EXERCISE REQUIREMENTS:
Range to reproduce from the entries below: the line with "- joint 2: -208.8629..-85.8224", the line with "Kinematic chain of", and every line in between. Give them exactly and give nothing else.
------------------------------
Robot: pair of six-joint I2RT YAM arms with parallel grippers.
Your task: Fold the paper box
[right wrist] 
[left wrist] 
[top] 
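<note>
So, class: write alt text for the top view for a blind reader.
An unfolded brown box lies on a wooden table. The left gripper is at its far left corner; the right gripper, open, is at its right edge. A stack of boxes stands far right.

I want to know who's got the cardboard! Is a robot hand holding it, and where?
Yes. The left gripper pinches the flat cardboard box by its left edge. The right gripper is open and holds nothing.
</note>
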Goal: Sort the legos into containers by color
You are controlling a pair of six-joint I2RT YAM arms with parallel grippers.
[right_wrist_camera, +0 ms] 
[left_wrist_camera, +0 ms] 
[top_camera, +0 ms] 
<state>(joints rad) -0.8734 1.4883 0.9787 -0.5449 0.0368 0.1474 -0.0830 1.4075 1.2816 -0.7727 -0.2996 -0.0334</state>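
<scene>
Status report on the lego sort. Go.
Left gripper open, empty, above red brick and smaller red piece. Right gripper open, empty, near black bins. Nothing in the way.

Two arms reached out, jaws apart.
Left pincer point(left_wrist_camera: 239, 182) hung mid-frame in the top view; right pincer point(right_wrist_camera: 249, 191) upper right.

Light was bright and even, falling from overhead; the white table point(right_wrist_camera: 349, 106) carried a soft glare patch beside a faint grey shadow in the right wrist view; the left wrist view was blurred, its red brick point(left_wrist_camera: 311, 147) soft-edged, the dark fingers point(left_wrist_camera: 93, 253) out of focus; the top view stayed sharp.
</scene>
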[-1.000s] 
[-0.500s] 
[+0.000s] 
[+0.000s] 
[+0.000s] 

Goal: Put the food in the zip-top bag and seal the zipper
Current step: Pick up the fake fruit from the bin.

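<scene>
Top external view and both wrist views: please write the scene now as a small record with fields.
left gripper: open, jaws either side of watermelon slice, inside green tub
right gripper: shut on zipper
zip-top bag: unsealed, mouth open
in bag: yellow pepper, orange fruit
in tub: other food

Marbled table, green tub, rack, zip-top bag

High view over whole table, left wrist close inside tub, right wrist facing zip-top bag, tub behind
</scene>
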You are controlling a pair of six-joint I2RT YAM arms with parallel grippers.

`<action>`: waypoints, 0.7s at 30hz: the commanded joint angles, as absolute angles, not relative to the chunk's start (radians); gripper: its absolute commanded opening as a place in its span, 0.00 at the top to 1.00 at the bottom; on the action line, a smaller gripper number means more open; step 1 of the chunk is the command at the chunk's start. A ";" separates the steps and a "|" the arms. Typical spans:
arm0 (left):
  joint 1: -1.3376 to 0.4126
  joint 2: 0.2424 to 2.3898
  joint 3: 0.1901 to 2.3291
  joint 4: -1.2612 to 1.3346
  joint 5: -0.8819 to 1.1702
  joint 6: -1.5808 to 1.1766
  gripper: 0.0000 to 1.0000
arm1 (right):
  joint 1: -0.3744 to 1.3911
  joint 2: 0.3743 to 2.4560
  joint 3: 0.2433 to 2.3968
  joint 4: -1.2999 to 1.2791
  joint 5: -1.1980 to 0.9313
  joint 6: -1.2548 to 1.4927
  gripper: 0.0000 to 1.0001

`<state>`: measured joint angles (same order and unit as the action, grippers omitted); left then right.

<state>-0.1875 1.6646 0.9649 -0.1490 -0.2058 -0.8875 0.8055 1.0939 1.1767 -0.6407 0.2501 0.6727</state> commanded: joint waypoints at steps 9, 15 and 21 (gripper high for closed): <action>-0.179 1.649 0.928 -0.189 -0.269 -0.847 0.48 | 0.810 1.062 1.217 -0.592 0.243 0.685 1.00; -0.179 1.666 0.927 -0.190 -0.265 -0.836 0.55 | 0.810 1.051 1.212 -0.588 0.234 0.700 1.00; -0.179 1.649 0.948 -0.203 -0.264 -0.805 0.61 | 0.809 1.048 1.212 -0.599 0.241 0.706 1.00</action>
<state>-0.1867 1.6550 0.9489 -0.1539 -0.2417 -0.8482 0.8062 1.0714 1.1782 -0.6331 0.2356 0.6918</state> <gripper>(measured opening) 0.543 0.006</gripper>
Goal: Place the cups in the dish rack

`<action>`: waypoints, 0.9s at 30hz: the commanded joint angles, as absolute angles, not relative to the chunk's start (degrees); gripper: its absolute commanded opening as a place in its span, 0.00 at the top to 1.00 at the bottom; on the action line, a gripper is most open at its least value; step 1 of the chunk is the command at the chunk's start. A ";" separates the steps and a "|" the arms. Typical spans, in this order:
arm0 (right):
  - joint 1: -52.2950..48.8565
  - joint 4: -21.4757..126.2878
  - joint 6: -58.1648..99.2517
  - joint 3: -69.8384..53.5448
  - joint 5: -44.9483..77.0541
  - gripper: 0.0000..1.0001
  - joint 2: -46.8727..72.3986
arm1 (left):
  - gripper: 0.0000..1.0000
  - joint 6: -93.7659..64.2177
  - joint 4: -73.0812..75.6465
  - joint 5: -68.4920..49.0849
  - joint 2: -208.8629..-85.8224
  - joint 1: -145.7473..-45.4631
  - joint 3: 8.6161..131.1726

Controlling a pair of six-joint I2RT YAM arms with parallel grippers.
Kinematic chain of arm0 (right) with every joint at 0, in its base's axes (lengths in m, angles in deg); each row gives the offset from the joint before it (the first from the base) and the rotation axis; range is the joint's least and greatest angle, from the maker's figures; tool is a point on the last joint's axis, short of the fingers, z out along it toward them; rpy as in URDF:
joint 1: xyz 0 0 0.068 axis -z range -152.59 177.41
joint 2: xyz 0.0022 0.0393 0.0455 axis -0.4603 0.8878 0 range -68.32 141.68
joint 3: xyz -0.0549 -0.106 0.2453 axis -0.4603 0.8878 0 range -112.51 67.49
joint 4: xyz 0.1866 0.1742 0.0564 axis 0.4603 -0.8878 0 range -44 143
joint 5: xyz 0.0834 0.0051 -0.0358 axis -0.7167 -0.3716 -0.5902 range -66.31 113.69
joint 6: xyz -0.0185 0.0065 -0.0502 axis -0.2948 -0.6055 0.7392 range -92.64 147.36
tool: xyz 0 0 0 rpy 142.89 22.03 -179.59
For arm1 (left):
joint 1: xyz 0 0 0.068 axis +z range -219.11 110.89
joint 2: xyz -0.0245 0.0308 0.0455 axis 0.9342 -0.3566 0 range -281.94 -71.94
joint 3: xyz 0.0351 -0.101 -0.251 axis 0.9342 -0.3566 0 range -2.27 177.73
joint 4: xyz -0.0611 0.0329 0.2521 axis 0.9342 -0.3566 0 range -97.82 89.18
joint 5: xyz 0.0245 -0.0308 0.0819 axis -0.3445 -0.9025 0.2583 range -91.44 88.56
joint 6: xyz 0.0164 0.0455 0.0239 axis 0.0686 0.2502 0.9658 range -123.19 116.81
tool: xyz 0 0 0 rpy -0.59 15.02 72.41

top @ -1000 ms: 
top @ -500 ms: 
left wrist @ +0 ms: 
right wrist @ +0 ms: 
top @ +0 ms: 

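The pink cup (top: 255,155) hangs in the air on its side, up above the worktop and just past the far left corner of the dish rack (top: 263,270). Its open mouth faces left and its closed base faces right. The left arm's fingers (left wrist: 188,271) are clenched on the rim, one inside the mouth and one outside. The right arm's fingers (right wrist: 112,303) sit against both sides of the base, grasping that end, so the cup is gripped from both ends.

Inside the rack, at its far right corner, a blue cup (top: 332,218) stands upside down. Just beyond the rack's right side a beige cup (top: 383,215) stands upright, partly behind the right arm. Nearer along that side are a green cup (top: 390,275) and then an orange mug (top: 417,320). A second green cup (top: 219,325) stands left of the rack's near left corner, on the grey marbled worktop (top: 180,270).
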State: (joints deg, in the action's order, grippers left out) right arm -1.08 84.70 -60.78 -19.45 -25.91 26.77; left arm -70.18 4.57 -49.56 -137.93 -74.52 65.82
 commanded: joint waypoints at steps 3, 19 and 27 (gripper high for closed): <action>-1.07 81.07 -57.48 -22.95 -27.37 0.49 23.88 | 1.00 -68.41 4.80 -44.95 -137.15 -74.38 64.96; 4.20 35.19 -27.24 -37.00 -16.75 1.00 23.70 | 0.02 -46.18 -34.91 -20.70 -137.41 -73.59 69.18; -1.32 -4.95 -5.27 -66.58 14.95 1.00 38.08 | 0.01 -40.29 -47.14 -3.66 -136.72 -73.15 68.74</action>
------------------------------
RESULT:
  - joint 2: -208.8629..-85.8224
  - joint 1: -145.7473..-45.4631
  - joint 3: 8.6161..131.1726

Controlling a pair of six-joint I2RT YAM arms with parallel grippers.
Kinematic chain of arm0 (right) with every joint at 0, in its base's axes (lengths in m, angles in deg); each row gives the offset from the joint before it (the first from the base) and the rotation axis; range is the joint's least and greatest angle, from the maker's figures; tool is a point on the last joint's axis, short of the fingers, z out along it toward them; rpy as in URDF:

Work on the exercise is complete.